"Here comes the tally," Ross said. "Get ready to have your pockets lightened, Dunbar."
Campbell stood on the ash tree's stump and took a pad from his coat pocket. The men grew silent. Campbell looked at neither the men nor the owners. His gaze remained on the pad as he spoke, as if to belie any favoritism even as he rendered the verdict.
"Mrs. Pemberton the winner by thirty board feet," Campbell said, and he stepped down without further comment.
The men began to disperse, those who had bet and won, such as Ross, stepping more lightly than the losers. Soon only those who'd watched from the porch remained.
"Cause for a celebratory drink of our best scotch," Buchanan announced.
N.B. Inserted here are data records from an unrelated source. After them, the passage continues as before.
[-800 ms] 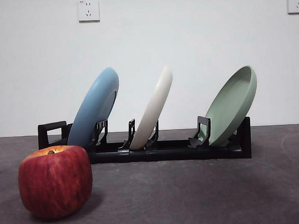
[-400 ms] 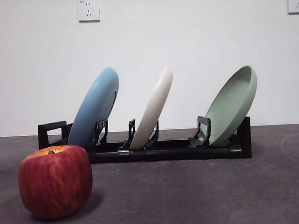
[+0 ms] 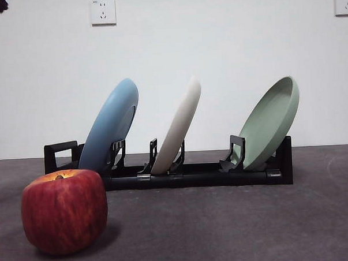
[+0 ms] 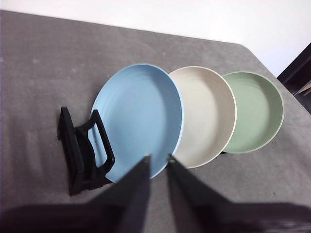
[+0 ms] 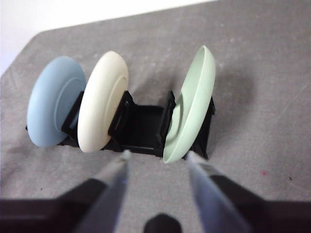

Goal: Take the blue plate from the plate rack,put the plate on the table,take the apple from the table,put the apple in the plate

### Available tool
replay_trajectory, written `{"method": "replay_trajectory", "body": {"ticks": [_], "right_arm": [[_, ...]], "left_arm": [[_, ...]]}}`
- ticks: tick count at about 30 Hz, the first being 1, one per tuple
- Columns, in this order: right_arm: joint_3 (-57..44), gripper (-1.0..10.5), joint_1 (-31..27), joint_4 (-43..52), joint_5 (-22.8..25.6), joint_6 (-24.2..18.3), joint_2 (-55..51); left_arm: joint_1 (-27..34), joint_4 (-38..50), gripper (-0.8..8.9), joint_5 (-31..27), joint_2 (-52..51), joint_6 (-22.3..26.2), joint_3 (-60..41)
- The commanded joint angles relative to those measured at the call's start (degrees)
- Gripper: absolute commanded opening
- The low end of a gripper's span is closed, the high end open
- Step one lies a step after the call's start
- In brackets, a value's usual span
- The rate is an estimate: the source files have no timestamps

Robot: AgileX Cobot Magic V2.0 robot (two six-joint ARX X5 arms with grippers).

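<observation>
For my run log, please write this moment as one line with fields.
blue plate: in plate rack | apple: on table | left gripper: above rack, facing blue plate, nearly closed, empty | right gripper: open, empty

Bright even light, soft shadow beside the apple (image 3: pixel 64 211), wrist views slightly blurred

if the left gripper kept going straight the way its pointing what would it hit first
Most likely the blue plate: the left gripper points at its lower rim, where it leans in the plate rack, jaws slightly apart. Depth is hard to judge from the wrist view, so it could instead meet the table just short of it.
</observation>
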Motion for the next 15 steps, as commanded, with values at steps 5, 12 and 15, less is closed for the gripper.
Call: {"method": "replay_trajectory", "body": {"ticks": [5,12,15], "right_arm": [[0.1,3.5,0.0,0.6,0.0,-0.5,0.2],[0.1,3.5,0.0,0.6,-0.1,-0.4,0.2],[0.1,3.5,0.0,0.5,0.0,-0.3,0.2]], "left_arm": [[-2.7,2.4,4.67,0.1,4.6,-1.1,0.9],[-9.5,1.7,4.66,-1.4,21.1,-0.9,15.1],[-12.8,-2.2,4.66,-2.5,29.1,-0.7,23.3]]}}
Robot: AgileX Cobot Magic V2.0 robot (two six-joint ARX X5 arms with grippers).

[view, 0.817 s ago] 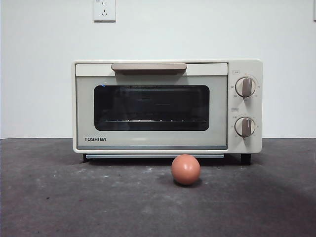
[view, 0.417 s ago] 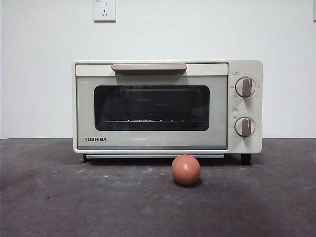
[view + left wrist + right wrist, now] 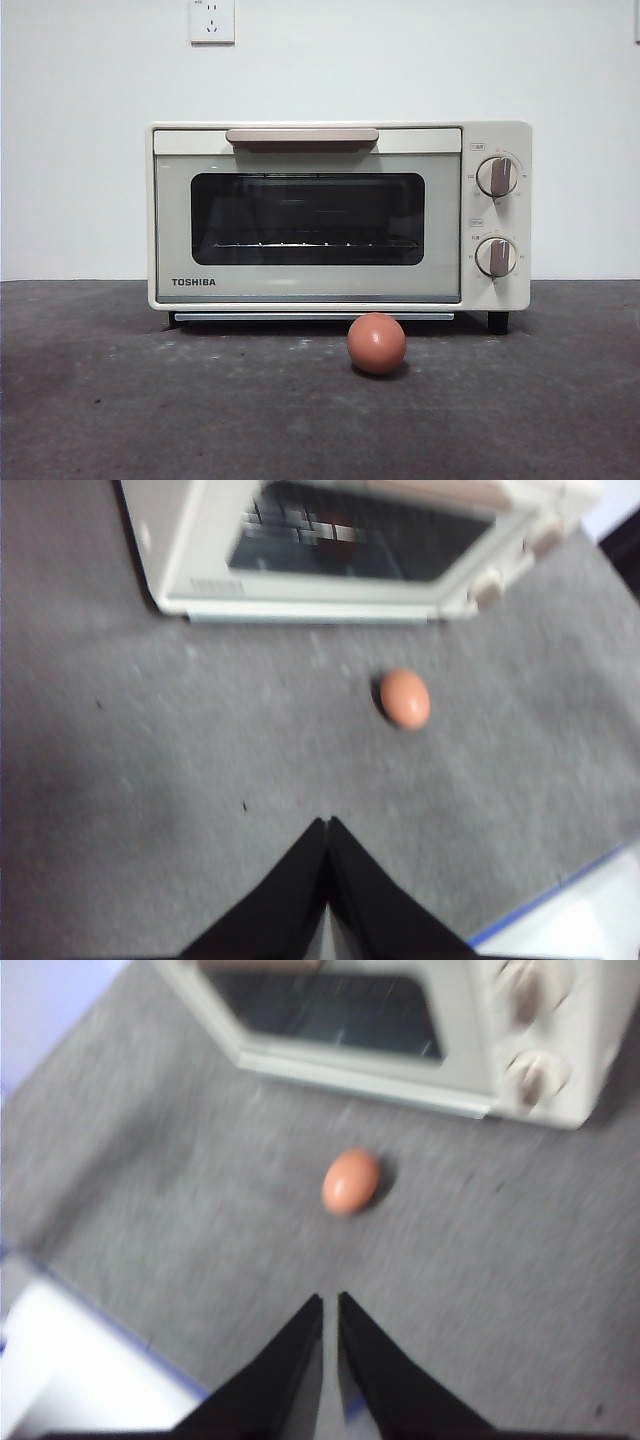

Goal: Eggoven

He and Wilkie followed Doctor Cheney and the Pembertons into the office. They passed through the front room and entered a smaller room with a bar on one wall and a fourteen-foot dining table in the center, around it a dozen well-padded captain's chairs. The room had a creek-stone fireplace and a single window. Buchanan stepped behind the bar and set a bottle of Glenlivet and soda water on the lacquered wood. He lifted five Steuben tumblers from under the bar and filled a silver canister with chips from the ice box.
"I call this the Recovery Room," Doctor Cheney said to Serena. "You see it is well stocked with all manner of alcohol. I find it quite sufficient for my own medicinal needs."
"Doctor Cheney has no need for a recovery room elsewhere, because the good doctor's patients rarely recover," Buchanan said from behind the bar. "I know these rogues' preferences, but what is yours, Mrs. Pemberton?"
"The same."
Everyone sat except Buchanan. Serena studied the table, let the fingers of her left hand trail across its surface.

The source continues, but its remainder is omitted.